Colour selection for your garden

Designing your garden is an art. Like any good painting, you must plan it out, with a view to balance, colour and lines. Today, we are going to learn about colour selection for gardeners, using a garden of frangipanis as a case study.

Before you start purchasing plants and dumping them in your garden, you need to settle on a colour scheme. There are a handful of ways to pick a colour scheme that is pleasing to the eye, yet there are easily hundreds of ways to make a colour scheme that is an awful mess.

First, think about how many colours you want. We are going to consider the colours of frangipanis as an example. Frangipanis come in pink, red, orange, yellow and white (as well as combinations of the above- but this is a topic we will reserve for a future, more advanced lesson). Notice how we have arranged red, orange, yellow and white in order. Pink is an odd case; it is not a colour of the rainbow, rather it is a light, undersaturated red. You may notice white is also not a colour of the rainbow, but it is the colour you get when you combine an entire rainbow together.

Now, you can either pick colours which are next to each other, or you can skip entire sections of the colour wheel. There are many places online where you can actually make a perfect designer colour scheme, but you can also do it on your own.

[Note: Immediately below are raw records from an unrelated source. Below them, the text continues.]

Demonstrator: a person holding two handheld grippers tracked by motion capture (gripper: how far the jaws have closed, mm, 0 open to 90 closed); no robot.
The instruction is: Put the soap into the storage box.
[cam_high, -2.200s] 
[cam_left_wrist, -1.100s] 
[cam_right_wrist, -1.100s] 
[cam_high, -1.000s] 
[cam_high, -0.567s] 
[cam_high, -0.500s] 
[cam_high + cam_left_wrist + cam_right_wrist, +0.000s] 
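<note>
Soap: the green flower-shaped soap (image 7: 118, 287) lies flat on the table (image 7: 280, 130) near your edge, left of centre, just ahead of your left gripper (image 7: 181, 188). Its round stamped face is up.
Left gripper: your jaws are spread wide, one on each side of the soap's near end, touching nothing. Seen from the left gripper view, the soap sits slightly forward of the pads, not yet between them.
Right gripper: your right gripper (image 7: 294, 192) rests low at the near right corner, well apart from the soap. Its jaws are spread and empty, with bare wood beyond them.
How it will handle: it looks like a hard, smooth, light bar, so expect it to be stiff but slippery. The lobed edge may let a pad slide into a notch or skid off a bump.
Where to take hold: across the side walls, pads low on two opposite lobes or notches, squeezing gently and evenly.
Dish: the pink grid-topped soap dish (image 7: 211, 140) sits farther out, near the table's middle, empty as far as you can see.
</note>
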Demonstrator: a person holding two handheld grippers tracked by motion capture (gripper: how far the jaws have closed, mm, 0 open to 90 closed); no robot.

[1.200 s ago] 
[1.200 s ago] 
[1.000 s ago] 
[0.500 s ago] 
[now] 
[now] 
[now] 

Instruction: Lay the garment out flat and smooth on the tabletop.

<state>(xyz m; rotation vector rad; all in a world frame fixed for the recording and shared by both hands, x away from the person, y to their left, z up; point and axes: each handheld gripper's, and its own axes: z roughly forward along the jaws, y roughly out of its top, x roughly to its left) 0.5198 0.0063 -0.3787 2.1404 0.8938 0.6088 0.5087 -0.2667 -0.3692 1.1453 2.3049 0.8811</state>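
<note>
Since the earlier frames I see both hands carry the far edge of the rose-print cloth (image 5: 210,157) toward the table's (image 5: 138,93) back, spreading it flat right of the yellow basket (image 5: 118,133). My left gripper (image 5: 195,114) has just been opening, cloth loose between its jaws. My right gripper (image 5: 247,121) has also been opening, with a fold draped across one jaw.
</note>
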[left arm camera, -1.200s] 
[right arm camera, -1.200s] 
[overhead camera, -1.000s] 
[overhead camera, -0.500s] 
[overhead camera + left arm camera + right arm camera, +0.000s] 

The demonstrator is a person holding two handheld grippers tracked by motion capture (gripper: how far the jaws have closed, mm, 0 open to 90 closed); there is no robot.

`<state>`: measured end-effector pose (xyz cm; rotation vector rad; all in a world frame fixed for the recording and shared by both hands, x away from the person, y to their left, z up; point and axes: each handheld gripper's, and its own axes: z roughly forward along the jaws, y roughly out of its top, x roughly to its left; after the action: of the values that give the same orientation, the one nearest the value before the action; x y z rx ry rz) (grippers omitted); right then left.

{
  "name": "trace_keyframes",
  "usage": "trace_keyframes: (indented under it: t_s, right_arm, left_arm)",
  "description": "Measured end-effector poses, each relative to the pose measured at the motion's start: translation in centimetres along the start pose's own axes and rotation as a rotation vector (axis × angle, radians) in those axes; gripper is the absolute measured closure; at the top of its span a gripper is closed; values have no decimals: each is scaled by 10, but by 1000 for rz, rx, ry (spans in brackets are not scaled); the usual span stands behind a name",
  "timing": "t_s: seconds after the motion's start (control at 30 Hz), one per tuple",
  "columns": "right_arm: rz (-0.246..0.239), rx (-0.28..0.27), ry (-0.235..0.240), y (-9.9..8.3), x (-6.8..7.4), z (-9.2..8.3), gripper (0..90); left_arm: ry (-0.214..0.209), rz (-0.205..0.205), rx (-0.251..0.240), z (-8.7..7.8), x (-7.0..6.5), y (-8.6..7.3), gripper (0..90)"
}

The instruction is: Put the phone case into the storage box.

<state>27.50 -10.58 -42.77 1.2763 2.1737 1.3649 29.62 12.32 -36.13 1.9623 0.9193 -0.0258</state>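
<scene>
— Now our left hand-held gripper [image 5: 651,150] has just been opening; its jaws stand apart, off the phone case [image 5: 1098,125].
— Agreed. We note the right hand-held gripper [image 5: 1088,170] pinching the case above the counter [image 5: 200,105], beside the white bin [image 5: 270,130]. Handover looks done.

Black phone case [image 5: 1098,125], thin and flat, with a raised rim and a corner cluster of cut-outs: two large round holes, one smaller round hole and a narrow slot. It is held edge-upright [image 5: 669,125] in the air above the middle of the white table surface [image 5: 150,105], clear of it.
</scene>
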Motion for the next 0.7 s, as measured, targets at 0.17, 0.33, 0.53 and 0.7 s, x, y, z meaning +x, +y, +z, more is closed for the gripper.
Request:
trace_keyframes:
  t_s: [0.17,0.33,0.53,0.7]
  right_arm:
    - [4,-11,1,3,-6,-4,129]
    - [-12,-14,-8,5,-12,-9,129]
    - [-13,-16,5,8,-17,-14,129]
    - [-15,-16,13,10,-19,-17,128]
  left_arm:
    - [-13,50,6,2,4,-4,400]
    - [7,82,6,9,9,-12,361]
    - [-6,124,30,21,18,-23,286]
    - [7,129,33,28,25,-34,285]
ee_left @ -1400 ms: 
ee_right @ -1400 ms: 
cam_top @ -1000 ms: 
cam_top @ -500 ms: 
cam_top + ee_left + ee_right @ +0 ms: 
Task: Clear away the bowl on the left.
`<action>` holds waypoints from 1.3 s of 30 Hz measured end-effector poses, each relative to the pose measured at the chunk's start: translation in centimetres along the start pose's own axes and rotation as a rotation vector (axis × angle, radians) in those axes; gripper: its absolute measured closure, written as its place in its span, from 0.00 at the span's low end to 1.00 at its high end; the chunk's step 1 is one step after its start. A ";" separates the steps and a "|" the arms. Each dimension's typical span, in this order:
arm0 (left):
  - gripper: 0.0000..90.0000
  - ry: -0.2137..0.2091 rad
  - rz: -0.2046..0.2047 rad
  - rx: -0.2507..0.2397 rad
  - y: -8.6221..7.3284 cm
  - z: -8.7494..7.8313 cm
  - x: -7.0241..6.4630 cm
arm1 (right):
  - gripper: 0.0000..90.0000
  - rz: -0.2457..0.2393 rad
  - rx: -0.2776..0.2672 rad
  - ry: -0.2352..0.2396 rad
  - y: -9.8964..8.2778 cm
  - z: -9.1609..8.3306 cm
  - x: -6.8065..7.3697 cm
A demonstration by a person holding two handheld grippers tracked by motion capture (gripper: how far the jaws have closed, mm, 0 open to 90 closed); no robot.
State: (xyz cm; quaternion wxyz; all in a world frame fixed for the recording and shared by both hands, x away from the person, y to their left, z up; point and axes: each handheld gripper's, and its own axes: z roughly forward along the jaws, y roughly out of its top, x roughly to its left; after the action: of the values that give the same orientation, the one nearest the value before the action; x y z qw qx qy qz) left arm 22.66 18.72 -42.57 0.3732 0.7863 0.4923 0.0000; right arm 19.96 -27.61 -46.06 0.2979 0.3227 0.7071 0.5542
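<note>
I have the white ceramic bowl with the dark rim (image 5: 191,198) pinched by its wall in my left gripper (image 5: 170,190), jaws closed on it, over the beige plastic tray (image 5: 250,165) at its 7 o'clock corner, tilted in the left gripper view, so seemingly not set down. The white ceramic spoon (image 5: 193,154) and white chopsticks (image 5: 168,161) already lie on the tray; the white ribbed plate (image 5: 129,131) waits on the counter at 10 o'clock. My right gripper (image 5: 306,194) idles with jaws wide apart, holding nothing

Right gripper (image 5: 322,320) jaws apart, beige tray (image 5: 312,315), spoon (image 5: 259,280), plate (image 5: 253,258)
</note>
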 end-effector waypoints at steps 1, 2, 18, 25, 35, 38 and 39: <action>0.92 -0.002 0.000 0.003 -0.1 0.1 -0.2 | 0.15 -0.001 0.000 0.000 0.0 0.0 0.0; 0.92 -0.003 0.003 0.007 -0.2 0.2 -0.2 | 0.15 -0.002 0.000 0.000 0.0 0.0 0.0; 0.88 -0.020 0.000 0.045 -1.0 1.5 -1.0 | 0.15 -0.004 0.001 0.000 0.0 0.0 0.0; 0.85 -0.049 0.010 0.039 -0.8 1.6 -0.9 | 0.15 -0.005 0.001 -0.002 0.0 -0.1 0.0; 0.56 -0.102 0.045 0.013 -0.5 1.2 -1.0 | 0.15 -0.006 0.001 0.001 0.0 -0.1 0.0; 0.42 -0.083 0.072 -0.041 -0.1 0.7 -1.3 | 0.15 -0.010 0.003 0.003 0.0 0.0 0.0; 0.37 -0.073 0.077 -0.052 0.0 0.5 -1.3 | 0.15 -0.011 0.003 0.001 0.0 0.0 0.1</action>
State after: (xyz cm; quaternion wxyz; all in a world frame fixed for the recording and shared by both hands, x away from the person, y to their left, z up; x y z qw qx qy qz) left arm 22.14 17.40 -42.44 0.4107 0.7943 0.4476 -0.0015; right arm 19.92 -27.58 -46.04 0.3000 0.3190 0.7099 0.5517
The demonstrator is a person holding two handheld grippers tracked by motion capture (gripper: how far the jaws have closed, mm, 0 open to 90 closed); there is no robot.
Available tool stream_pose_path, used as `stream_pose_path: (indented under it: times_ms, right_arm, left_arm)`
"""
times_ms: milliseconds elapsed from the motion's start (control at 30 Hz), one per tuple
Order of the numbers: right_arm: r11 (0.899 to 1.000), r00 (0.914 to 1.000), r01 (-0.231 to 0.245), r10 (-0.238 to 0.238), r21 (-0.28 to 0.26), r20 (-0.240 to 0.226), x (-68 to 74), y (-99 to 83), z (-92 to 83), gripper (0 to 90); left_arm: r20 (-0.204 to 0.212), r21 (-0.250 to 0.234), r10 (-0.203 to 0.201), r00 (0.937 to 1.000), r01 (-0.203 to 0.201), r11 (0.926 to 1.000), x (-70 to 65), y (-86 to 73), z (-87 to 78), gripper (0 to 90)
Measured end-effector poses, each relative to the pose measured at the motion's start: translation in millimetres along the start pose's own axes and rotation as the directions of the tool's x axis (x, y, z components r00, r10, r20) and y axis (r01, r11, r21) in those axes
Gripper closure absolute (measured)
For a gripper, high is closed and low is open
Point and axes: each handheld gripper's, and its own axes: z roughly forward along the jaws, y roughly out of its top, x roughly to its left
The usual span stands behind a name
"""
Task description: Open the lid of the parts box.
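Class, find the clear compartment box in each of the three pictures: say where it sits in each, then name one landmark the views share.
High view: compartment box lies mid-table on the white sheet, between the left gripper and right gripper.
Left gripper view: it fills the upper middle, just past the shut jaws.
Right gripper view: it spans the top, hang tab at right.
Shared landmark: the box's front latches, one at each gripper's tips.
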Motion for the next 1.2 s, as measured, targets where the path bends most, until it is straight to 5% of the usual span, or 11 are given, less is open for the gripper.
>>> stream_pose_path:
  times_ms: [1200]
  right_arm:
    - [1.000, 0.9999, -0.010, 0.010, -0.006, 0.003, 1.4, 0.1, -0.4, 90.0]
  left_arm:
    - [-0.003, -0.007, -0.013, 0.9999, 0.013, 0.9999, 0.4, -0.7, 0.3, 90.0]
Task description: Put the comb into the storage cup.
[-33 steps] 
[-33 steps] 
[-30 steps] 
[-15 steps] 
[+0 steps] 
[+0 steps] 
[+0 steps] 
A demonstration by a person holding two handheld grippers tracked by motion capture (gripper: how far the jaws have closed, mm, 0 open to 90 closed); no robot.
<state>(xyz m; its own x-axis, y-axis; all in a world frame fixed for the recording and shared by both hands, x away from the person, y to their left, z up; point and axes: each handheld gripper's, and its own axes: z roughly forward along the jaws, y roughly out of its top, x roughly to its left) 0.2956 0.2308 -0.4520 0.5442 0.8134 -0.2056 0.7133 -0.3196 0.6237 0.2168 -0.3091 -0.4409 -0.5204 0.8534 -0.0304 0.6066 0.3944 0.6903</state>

If you are planting frangipanis, consider how many different colours you want. One colour is boring, so go with two, three or four. Five is too many.

Then, choose colours which are next to each other, such as red and orange; or skip alternative colours, such as by choosing red and yellow.

Translating this in terms of frangipanis, you could plant a pink frangipani, lulus blood for instance, with a white frangipani. Remember, colour selection for gardeners is about rules, not unfettered creativity.